• **Directions for this task**: Return exactly the lines from the one that contains "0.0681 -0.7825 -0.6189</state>" up to the last line of the listing, and nothing else.

Extracted data: Begin

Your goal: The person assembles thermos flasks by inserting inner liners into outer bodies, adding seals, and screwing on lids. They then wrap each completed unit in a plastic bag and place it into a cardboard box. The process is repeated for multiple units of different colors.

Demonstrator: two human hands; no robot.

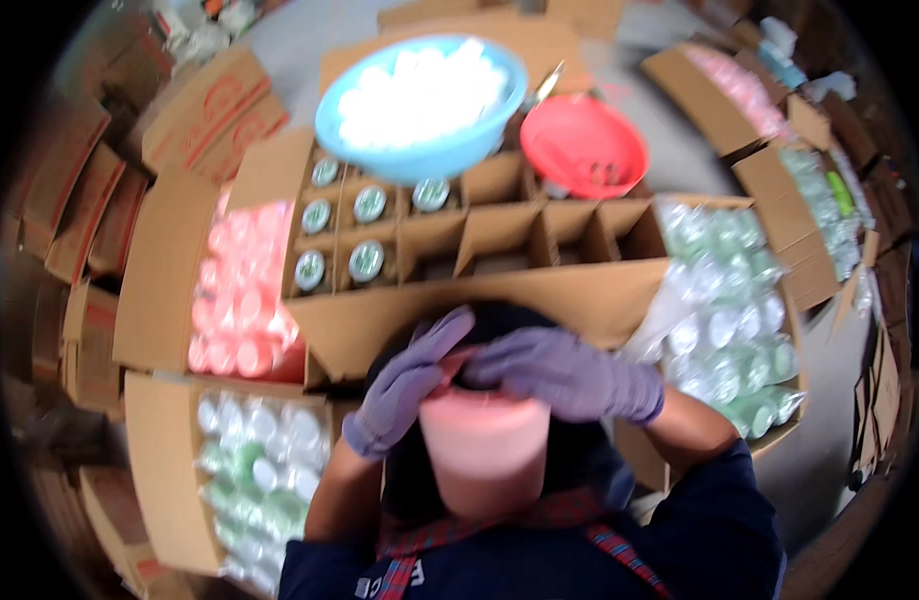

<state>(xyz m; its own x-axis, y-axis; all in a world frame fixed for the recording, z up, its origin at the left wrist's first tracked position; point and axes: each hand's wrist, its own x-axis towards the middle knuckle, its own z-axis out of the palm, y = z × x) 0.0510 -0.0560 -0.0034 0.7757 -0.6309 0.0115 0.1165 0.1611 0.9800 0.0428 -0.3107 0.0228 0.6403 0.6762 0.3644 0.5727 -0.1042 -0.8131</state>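
The pink cup (485, 455) is hanging before the chest; the left grip (405, 385) and right grip (580, 378) are grasping its rim. It is probably feeling light, stiff, slightly slippery; its sides are seemingly offering firmer hold. The box (380, 318) is standing beyond.

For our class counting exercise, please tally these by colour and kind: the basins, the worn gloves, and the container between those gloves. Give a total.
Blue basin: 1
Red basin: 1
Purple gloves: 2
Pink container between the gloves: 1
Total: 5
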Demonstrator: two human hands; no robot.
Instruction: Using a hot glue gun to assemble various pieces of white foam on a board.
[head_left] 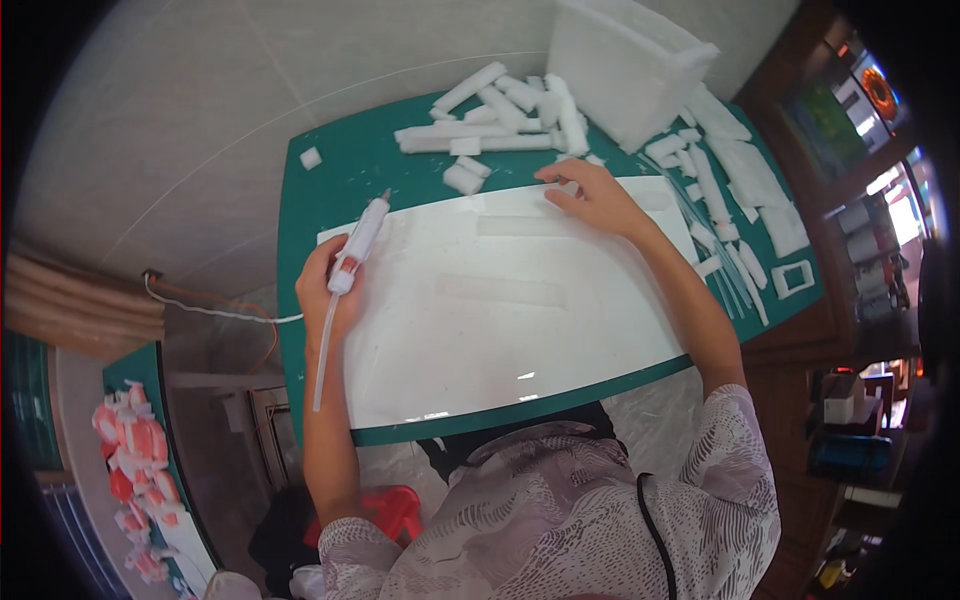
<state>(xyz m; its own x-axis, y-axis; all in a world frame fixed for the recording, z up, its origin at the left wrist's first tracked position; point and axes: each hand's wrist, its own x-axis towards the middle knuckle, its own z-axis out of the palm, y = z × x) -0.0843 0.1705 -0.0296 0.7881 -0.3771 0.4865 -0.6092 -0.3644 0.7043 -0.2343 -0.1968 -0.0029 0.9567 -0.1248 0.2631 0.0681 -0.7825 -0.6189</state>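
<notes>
My left hand (316, 285) is wrapped round a white glue gun (364, 235) at the board's left edge. Its nozzle points away from me, and a long translucent glue stick (324, 350) trails from its back end. Over the far side of the glossy white board (450, 350) hovers my right hand (598, 200), thumb and fingers apart, with nothing visible in it. Just beyond its fingertips lies a pile of white foam pieces (500, 110). Two faint pale strips, a far one (520, 226) and a nearer one (500, 291), show on the board.
A tall translucent white bin (635, 75) stands at the back of the green table (345, 130). Foam offcuts and thin clear sticks (735, 285) lie along the right side. A white cord (220, 313) runs in from the left. Below is a red stool (395, 510).
</notes>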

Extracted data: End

• **Answer box**:
<state>(xyz m; its own x-axis, y-axis; all in a world frame fixed for the recording, z up, its origin at the left wrist's first tracked position; point and axes: each hand's wrist, its own x-axis towards the middle knuckle, its own z-axis out of the palm, y = z × x) -0.0843 0.1705 -0.0296 0.7881 -0.3771 0.4865 -0.6092 -0.3644 0.7043 -0.2343 -0.1968 -0.0029 0.9567 -0.1248 0.2631 0.0681 -0.7825 -0.6189</state>
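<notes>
My left hand (316, 285) is wrapped round a white glue gun (364, 235) at the board's left edge. Its nozzle points away from me, and a long translucent glue stick (324, 350) trails from its back end. Over the far side of the glossy white board (450, 350) hovers my right hand (598, 200), thumb and fingers apart, with nothing visible in it. Just beyond its fingertips lies a pile of white foam pieces (500, 110). Two faint pale strips, a far one (520, 226) and a nearer one (500, 291), show on the board.
A tall translucent white bin (635, 75) stands at the back of the green table (345, 130). Foam offcuts and thin clear sticks (735, 285) lie along the right side. A white cord (220, 313) runs in from the left. Below is a red stool (395, 510).
</notes>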

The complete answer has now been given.